Member of the Canadian Parliament for Edmonton Strathcona
- In office 1993–1997
- Preceded by: Scott Thorkelson
- Succeeded by: Rahim Jaffer

Personal details
- Born: 16 January 1947 Antigonish, Nova Scotia, Canada
- Died: 19 May 1999 (aged 52)
- Party: Reform Party of Canada
- Spouse: Dianne Hanrahan (m. 1970)
- Children: Margaret Hanrahan
- Occupation: Author and teacher

= Hugh Hanrahan =

Canadian politician (1947–1999)

Hugh F. Hanrahan (16 January 1947 – 19 May 1999) was a member of the House of Commons of Canada for the Edmonton—Strathcona electoral district from 1993 to 1997. His career has been in education and writing.

Hanrahan was born in Antigonish, Nova Scotia, where he would study arts and education at St.
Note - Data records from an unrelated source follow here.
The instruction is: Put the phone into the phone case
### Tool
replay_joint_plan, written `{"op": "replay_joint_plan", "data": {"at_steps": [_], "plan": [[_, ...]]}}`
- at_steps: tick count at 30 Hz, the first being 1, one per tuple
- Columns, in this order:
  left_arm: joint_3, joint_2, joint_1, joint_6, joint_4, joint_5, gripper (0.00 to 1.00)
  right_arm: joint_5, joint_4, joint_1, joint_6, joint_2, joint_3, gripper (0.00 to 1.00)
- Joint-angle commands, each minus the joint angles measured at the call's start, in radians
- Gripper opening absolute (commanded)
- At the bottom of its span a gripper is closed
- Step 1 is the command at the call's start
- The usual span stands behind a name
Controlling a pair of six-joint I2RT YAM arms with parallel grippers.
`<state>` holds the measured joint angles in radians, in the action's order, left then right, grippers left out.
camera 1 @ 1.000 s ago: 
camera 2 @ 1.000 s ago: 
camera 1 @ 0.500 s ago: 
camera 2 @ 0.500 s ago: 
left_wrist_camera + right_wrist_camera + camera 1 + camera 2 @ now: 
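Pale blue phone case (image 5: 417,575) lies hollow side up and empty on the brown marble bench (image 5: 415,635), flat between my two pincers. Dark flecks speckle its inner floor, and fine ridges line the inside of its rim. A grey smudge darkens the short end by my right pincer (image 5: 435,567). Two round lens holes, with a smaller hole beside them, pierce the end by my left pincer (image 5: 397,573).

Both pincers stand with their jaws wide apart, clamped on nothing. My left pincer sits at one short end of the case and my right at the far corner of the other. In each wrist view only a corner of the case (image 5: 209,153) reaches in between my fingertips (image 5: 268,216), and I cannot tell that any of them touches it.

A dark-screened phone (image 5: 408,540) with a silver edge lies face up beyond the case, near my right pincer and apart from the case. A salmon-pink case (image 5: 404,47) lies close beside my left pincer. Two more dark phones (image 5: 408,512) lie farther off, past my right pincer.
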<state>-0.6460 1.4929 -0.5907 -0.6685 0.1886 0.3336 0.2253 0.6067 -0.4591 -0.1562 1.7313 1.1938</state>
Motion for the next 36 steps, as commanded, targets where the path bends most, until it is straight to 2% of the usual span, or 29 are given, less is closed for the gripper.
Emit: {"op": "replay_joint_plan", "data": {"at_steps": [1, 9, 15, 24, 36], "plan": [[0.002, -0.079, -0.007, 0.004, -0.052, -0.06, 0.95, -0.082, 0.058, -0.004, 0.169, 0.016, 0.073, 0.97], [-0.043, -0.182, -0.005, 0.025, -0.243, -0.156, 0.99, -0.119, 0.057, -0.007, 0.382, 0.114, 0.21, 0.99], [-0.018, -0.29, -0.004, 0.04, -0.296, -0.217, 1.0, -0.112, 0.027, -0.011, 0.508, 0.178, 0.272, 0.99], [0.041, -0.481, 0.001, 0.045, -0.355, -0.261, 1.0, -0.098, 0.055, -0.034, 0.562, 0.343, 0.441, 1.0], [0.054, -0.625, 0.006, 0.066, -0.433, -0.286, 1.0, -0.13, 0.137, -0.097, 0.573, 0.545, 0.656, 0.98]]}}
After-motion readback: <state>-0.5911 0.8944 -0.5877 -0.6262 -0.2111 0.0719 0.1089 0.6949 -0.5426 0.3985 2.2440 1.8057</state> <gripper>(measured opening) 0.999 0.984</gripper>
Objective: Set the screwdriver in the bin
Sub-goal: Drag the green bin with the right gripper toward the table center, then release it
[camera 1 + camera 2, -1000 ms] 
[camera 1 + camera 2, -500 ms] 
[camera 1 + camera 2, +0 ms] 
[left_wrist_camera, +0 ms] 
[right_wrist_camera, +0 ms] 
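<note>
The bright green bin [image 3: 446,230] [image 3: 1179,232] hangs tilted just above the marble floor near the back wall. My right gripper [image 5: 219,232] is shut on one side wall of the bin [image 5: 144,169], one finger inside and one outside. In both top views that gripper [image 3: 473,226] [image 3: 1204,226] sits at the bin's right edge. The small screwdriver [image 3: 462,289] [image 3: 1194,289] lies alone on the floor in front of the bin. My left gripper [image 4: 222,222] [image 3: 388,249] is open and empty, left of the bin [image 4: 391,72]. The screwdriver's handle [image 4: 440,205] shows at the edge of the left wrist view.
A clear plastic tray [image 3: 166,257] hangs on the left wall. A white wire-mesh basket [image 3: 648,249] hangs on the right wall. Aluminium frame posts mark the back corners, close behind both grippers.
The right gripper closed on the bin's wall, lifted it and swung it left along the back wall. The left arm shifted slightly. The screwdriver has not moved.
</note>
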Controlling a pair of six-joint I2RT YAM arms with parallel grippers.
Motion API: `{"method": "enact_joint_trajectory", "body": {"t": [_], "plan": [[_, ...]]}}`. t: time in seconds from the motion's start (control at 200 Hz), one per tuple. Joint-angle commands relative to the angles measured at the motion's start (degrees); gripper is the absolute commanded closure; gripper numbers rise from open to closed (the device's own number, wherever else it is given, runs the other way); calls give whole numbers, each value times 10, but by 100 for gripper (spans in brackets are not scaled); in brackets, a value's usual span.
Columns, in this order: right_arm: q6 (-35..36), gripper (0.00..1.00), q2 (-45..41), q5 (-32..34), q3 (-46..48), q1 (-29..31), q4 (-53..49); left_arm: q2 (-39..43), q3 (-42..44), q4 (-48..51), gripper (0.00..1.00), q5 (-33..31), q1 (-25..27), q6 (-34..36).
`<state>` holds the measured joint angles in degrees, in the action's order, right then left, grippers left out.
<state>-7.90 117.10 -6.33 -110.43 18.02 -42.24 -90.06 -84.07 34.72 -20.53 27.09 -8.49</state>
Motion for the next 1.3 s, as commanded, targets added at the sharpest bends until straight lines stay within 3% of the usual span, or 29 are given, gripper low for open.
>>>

Francis Xavier University, then moved to Ottawa to obtain a master's degree in education at the University of Ottawa. He moved to Edmonton where he was a teacher in the city's Roman Catholic school system for more than two decades.

He was elected to the 35th Canadian Parliament in the 1993 federal election for the Reform party. He left Canadian politics for health reasons after his term in Parliament ended with the 1997 federal election. In May 1999, Hanrahan died suddenly following an acute stomach infection. He was survived by his wife and daughter.